As speculation grew that Federal Reserve Vice Chairman Janet Yellen would be nominated to lead the central bank, her appointment book beginning in April became peppered with meetings with the titans of finance.

Yellen’s calendars from February through July, obtained by Bloomberg News through a Freedom of Information Act request, show 30-minute meetings or phone calls with chief executive officers from some of the biggest banks. These included John Stumpf of Wells Fargo & Co. on April 3, Jamie Dimon of JPMorgan Chase & Co. on April 10, James Gorman of Morgan Stanley on April 15 and Lloyd Blankfein of Goldman Sachs Group Inc. on June 7.

Contacts with top finance industry executives aren’t unusual for Fed officials who, while setting monetary policy, are also responsible for supervising the largest financial institutions and managing the payments system. Yet in the six months prior to February, Yellen met in private with leaders of just two financial firms: Peter Fisher of BlackRock Inc. and Michael Corbat of Citigroup Inc., according to her calendars.

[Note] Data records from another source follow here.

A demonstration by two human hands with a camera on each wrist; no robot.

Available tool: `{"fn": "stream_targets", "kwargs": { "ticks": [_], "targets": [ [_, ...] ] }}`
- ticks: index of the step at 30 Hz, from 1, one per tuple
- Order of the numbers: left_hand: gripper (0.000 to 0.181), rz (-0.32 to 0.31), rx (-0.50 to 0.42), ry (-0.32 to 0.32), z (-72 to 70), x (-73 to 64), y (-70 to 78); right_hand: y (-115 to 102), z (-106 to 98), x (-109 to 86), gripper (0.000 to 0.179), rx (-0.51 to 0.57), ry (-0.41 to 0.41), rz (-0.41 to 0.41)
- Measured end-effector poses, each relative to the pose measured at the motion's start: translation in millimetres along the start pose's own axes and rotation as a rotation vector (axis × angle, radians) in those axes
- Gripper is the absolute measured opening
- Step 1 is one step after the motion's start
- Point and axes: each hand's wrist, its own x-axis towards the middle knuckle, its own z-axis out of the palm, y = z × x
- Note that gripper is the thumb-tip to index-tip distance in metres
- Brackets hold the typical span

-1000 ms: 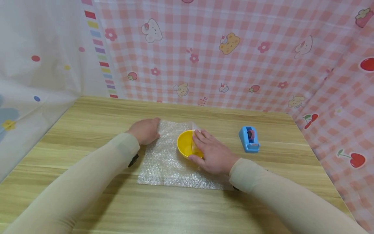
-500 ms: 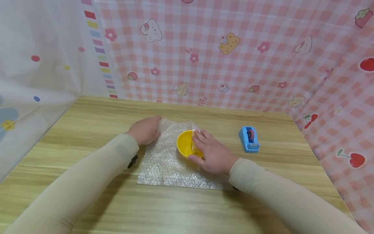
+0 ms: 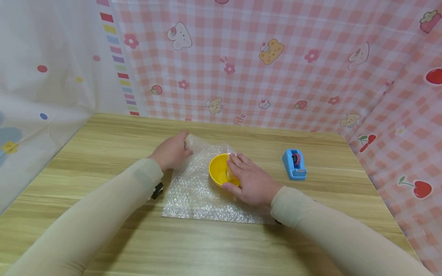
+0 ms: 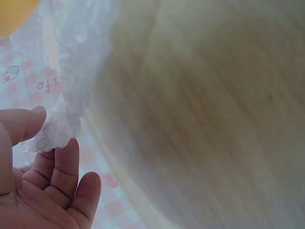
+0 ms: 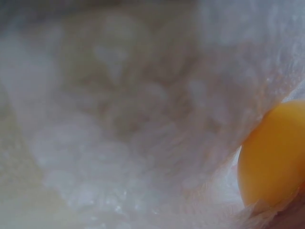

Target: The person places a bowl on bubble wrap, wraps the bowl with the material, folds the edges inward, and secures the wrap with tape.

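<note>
A yellow bowl (image 3: 218, 170) sits on a sheet of bubble wrap (image 3: 193, 191), which is folded over the bowl's right side. My right hand (image 3: 253, 180) lies with extended fingers on that folded part, thumb at the bowl's near rim. In the right wrist view, blurred bubble wrap (image 5: 143, 119) fills most of the picture beside the yellow bowl (image 5: 274, 157). My left hand (image 3: 171, 151) pinches the far left corner of the sheet, raised off the table. The left wrist view has the wrap's corner (image 4: 59, 126) between thumb and fingers of the left hand (image 4: 45, 186).
A blue tape dispenser (image 3: 294, 165) with a small roll stands on the wooden table (image 3: 214, 245), right of the bowl. A pink checked cloth (image 3: 241, 76) hangs along the back and right, with a whitish cloth (image 3: 51, 84) at the left.
My left hand has moved slightly away from me and upward, lifting the far left corner of the bubble wrap. The right hand and the bowl have stayed in place.
</note>
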Motion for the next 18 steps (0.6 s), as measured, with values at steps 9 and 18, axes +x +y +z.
{"fn": "stream_targets", "kwargs": {
  "ticks": [9, 18],
  "targets": [
    [0.022, 0.054, -0.043, 0.029, -0.8, -4.8, 5.6, -0.1, -0.3, 0.5, 0.088, -0.001, 0.004, -0.010],
    [0.021, 0.129, -0.141, 0.070, 1.0, -10.9, 11.1, -0.6, -0.1, 1.0, 0.088, -0.006, 0.001, -0.004]
  ]
}}
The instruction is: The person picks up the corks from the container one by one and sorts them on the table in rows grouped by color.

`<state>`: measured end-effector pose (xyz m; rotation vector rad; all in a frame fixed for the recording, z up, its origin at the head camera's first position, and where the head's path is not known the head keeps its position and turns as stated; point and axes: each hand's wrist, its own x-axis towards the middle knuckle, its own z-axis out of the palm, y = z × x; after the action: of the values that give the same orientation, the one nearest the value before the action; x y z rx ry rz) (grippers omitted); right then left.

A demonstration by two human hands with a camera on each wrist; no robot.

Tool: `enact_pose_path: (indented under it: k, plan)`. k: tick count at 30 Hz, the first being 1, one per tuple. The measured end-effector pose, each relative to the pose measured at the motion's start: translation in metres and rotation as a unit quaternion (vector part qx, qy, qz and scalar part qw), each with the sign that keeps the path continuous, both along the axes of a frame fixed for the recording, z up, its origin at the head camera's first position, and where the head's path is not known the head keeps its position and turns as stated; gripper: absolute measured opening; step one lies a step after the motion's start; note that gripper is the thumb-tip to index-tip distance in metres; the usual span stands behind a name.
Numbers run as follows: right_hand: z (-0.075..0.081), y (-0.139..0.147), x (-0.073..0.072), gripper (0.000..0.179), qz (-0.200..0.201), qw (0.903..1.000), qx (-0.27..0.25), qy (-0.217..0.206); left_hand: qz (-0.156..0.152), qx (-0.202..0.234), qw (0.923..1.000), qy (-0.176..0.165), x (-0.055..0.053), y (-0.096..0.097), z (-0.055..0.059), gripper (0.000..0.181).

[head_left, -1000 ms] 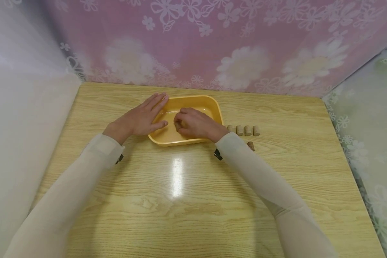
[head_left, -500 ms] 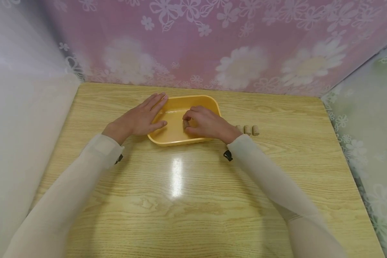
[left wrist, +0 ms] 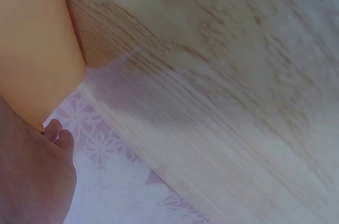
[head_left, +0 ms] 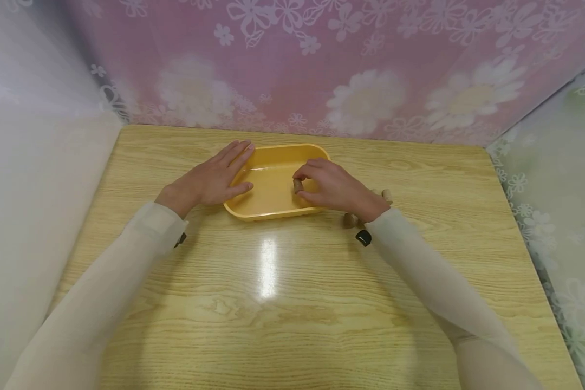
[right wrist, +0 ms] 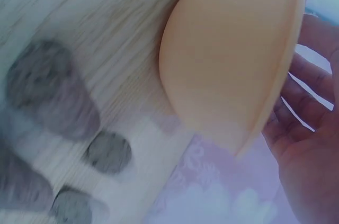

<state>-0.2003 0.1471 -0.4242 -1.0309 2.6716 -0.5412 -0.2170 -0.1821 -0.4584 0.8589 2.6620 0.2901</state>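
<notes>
A yellow plastic tray (head_left: pixel 268 215) lies on the wooden table in the head view. My left hand (head_left: pixel 212 176) rests on its left end, fingers stretched over the rim and thumb reaching inside. In the left wrist view, only part of that hand (left wrist: pixel 34 176) shows beside the tray's outer wall (left wrist: pixel 37 38). Over the tray's right part, my right hand (head_left: pixel 333 184) pinches a small brown cork (head_left: pixel 298 186) between thumb and fingers. The right wrist view has the hand (right wrist: pixel 312 166) behind the tray wall (right wrist: pixel 228 49), which hides the held cork.
Several corks stand on the table right of the tray, partly covered by my right wrist; one cork (head_left: pixel 387 196) shows past it. A nearer cork (head_left: pixel 349 220) lies below the wrist. The right wrist view shows a cork (right wrist: pixel 53 91) close up. A pink floral backdrop (head_left: pixel 292 70) rises behind the table.
My right hand has moved rightward inside the tray with the cork in its fingers, and its forearm has shifted right over the row of corks. The left hand has stayed put.
</notes>
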Motion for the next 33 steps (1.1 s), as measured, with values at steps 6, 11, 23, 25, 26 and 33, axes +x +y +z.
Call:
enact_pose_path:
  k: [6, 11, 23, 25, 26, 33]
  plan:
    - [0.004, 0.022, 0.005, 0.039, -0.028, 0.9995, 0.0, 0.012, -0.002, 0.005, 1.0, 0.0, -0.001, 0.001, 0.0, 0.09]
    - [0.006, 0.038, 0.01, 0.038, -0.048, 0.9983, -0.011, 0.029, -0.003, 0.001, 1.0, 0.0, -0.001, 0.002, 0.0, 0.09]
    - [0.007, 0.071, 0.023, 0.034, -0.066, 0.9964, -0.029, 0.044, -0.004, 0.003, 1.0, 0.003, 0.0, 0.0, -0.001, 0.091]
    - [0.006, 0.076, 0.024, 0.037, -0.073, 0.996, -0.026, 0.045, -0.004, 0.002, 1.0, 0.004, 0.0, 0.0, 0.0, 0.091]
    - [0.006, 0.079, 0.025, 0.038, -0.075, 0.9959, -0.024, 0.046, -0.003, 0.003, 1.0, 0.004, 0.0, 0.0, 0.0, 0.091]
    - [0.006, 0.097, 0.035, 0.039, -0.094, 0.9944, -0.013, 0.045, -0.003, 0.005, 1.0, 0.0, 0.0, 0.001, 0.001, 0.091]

Fed Chairman Ben S. Bernanke, whose term expires Jan. 31, met with American Express Chief Executive Officer Kenneth Chenault on April 15 and Blankfein on June 7, according to his calendars from February to July, released through a Freedom of Information Act request. President Barack Obama nominated Yellen to lead the Fed on Oct. 9.

Yellen, 67, also met with top economists and academics, including hour-long meetings with Jan Hatzius, chief economist at Goldman Sachs, on March 5, and Larry Meyer, a former Fed governor who is senior managing director of Macroeconomic Advisers in Washington, on March 8.

Labor Leader

Yellen met for an hour on May 20 with Richard Trumka, president of the AFL-CIO, the largest U.S. labor federation, and held an hour-long meeting with the American Bankers Association’s advisory economic committee on June 7.

A Bloomberg poll of investors in May said Yellen was the most probable candidate to succeed Bernanke. The second-most likely choice was Bernanke himself, according to the quarterly poll of investors, analysts and traders who are Bloomberg subscribers -- even though the Fed chairman had said he felt no personal responsibility to remain for another term.

Lawrence Summers, a former adviser to Obama, withdrew his candidacy to lead the Fed in September, saying his nomination would lead to an “acrimonious” confirmation process that wouldn’t be in the interests of the economy or the government.